Information provided:
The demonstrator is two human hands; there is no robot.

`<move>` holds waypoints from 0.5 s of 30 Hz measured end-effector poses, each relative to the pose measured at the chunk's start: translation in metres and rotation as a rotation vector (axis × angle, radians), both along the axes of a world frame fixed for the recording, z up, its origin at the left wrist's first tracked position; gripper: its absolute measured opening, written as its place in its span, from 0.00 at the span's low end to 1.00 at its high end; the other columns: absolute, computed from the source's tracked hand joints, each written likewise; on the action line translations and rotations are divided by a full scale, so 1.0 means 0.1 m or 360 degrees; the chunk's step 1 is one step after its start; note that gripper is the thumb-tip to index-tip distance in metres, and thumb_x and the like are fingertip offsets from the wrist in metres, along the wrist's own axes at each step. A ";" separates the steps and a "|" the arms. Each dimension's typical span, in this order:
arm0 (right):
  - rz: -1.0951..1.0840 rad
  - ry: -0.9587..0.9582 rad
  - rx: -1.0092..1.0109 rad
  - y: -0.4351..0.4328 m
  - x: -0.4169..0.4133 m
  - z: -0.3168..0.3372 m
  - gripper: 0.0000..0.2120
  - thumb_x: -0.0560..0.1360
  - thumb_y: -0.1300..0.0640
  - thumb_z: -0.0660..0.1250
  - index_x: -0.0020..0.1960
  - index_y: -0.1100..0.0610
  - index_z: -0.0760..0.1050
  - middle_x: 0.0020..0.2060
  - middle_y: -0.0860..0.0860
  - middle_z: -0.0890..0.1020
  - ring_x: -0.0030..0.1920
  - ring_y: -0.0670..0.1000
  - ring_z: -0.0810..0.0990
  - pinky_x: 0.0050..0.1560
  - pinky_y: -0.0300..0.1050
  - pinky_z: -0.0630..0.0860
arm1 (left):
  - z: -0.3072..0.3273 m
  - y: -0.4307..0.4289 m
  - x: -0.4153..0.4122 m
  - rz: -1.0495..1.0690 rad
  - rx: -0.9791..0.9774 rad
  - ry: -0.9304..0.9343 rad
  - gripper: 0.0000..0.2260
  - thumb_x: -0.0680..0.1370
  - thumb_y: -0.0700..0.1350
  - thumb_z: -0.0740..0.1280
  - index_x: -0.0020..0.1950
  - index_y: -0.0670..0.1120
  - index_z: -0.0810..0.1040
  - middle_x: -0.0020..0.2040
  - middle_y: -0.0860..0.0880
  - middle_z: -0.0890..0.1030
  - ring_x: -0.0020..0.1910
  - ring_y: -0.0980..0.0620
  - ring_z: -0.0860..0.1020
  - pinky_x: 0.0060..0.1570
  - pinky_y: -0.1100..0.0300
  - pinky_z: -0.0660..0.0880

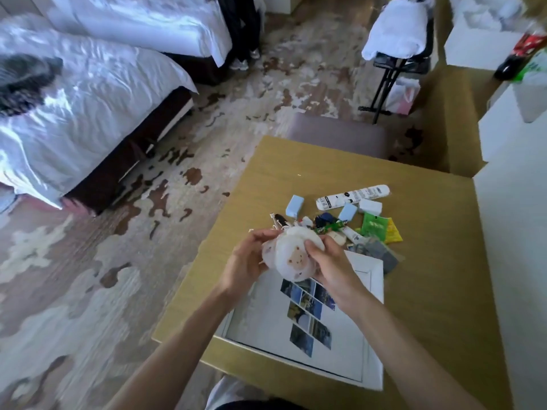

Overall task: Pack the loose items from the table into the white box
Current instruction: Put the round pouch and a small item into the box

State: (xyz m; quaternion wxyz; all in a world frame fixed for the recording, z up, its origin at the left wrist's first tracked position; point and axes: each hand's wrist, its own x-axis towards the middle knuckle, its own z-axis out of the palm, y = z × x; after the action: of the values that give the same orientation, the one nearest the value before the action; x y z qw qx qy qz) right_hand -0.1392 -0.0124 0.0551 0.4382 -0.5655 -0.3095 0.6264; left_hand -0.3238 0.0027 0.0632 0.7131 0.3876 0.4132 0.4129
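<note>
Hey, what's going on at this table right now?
A person grips a soft white pouch printed with a bear face in both hands, left hand and right hand, above the shallow white box on the light wooden table. Beyond it a pile lies unpacked: pale blue little boxes, a white printed tube, green and yellow packets.

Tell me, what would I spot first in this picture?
Probably the white pouch with a little bear face, held by the left hand and right hand in the middle. Just below it lies the white box with a strip of photos inside, and behind it a jumble of small items sits on the table.
</note>
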 end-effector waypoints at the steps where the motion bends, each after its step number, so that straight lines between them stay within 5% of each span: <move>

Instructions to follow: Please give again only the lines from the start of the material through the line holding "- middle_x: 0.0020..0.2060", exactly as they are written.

Response:
The demonstrator is two human hands; there is no robot.

`<move>` holds waypoints from 0.5 s of 30 Hz measured end-effector poses, each relative to the pose measured at the chunk's start: translation in metres and rotation as a rotation vector (axis × angle, radians), both along the axes of a world frame fixed for the recording, z up, its origin at the left wrist's first tracked position; gripper: its absolute measured opening, written as its place in its span, from 0.00 at the span's low end to 1.00 at its high end; the other columns: absolute, computed from the source's tracked hand joints, each written likewise; on the action line translations and rotations are divided by a full scale, so 1.0 means 0.1 m or 360 degrees; the chunk's step 1 is one step after its start; note that gripper is the thumb-tip to index-tip distance in metres, and thumb_x and the like are fingertip offsets from the wrist in metres, along the wrist's own axes at each step. A ";" separates the steps and a "|" the arms. Each dimension's typical span, in this order:
arm0 (right):
  - rz: -1.0951..1.0840 rad
  - ry: -0.9587..0.9582 rad
  - rx: -1.0092..1.0109 rad
  - y: -0.4351..0.4328 m
  - x: -0.4169..0.4133 m
  - z: -0.3168..0.3372 m
  - gripper: 0.0000..0.2120
  - thumb_x: -0.0560..0.1360
  - thumb_y: -0.1300..0.0640
  - thumb_z: -0.0660..0.1250
  - index_x: -0.0020..0.1960
  - index_y: -0.1100..0.0610
  - index_z: -0.0760..0.1050
  - middle_x: 0.0020..0.2060

This finishes the output.